-- DATA BELOW follows --

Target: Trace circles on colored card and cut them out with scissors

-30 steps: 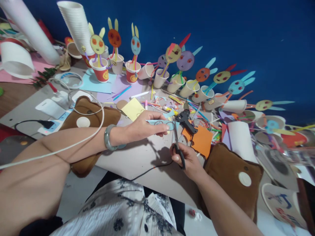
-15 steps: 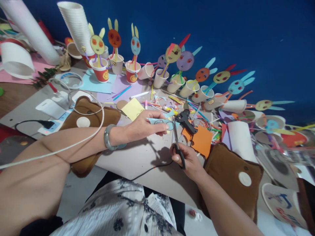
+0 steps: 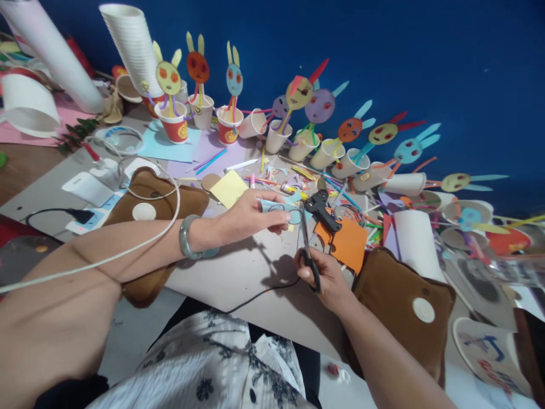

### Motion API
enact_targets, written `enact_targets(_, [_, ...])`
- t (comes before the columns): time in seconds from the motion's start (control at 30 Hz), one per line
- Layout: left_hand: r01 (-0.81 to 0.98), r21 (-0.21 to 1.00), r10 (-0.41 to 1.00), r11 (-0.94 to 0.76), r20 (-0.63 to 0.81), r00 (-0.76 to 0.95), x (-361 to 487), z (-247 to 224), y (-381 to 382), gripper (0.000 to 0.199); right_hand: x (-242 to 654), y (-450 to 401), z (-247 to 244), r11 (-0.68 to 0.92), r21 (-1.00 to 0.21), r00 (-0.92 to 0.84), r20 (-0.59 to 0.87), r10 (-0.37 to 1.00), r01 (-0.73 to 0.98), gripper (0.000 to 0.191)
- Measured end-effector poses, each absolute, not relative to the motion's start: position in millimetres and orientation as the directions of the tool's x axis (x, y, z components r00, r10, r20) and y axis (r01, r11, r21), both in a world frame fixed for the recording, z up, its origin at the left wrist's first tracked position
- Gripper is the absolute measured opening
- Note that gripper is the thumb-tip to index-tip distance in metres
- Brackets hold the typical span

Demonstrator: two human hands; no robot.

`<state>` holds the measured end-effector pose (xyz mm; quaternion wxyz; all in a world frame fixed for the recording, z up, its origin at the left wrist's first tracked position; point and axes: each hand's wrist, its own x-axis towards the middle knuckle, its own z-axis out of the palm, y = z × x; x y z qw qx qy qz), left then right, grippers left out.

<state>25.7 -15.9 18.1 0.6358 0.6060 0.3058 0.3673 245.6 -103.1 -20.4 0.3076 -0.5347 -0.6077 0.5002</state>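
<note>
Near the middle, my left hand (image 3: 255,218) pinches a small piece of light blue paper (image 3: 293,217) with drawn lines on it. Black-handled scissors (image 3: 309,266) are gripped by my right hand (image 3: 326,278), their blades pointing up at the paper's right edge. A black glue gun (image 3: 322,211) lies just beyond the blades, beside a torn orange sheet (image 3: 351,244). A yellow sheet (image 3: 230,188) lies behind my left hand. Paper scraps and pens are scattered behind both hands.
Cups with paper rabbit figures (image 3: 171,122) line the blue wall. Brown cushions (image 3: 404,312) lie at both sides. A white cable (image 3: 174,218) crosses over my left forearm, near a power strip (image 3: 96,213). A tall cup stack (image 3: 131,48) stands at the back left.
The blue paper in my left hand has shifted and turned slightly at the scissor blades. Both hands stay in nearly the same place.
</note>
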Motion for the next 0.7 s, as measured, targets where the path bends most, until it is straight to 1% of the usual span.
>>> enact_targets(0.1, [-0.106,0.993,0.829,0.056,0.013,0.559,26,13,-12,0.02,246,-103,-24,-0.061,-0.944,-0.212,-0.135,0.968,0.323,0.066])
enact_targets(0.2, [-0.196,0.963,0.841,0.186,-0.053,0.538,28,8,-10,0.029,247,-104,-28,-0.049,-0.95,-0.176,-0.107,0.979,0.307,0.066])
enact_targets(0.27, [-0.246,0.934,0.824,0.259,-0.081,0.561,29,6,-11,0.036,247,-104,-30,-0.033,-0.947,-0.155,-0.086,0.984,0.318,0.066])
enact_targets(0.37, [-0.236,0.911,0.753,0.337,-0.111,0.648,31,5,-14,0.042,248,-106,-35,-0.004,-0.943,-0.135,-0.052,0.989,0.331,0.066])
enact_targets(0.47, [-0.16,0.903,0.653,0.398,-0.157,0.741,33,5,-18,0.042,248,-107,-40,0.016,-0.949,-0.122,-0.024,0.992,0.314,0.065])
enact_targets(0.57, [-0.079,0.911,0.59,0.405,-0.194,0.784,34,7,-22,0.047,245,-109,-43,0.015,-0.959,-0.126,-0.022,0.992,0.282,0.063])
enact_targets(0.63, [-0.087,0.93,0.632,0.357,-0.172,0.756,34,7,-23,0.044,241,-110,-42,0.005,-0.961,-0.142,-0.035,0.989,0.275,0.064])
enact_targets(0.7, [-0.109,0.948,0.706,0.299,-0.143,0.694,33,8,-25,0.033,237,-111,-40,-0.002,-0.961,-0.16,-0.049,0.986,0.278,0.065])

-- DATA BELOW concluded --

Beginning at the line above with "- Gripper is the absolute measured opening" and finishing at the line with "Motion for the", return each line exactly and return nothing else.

- Gripper is the absolute measured opening
- Note that gripper is the thumb-tip to index-tip distance in metres
- Brackets hold the typical span

Demonstrator: two human hands; no robot.

`<state>` holds the measured end-effector pose (xyz mm; quaternion wxyz; all in a world frame fixed for the recording, z up, its origin at the left wrist's first tracked position; point and axes: each hand's wrist, its own x-axis towards the middle knuckle, its own z-axis out of the palm, y = z × x; x y z qw qx qy qz), left then right, grippers left out.

<state>25.7 -15.9 18.1 0.6358 0.6060 0.3058 0.3673 245.6 -103.1 -20.4 0.3076 -0.5347 -0.6077 0.5002</state>
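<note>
Near the middle, my left hand (image 3: 255,218) pinches a small piece of light blue paper (image 3: 293,217) with drawn lines on it. Black-handled scissors (image 3: 309,266) are gripped by my right hand (image 3: 326,278), their blades pointing up at the paper's right edge. A black glue gun (image 3: 322,211) lies just beyond the blades, beside a torn orange sheet (image 3: 351,244). A yellow sheet (image 3: 230,188) lies behind my left hand. Paper scraps and pens are scattered behind both hands.
Cups with paper rabbit figures (image 3: 171,122) line the blue wall. Brown cushions (image 3: 404,312) lie at both sides. A white cable (image 3: 174,218) crosses over my left forearm, near a power strip (image 3: 96,213). A tall cup stack (image 3: 131,48) stands at the back left.
The blue paper in my left hand has shifted and turned slightly at the scissor blades. Both hands stay in nearly the same place.
</note>
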Motion for the next 0.7 s, as measured, targets where the path bends most, until it is straight to 1% of the usual span.

Nothing more remains in this exercise.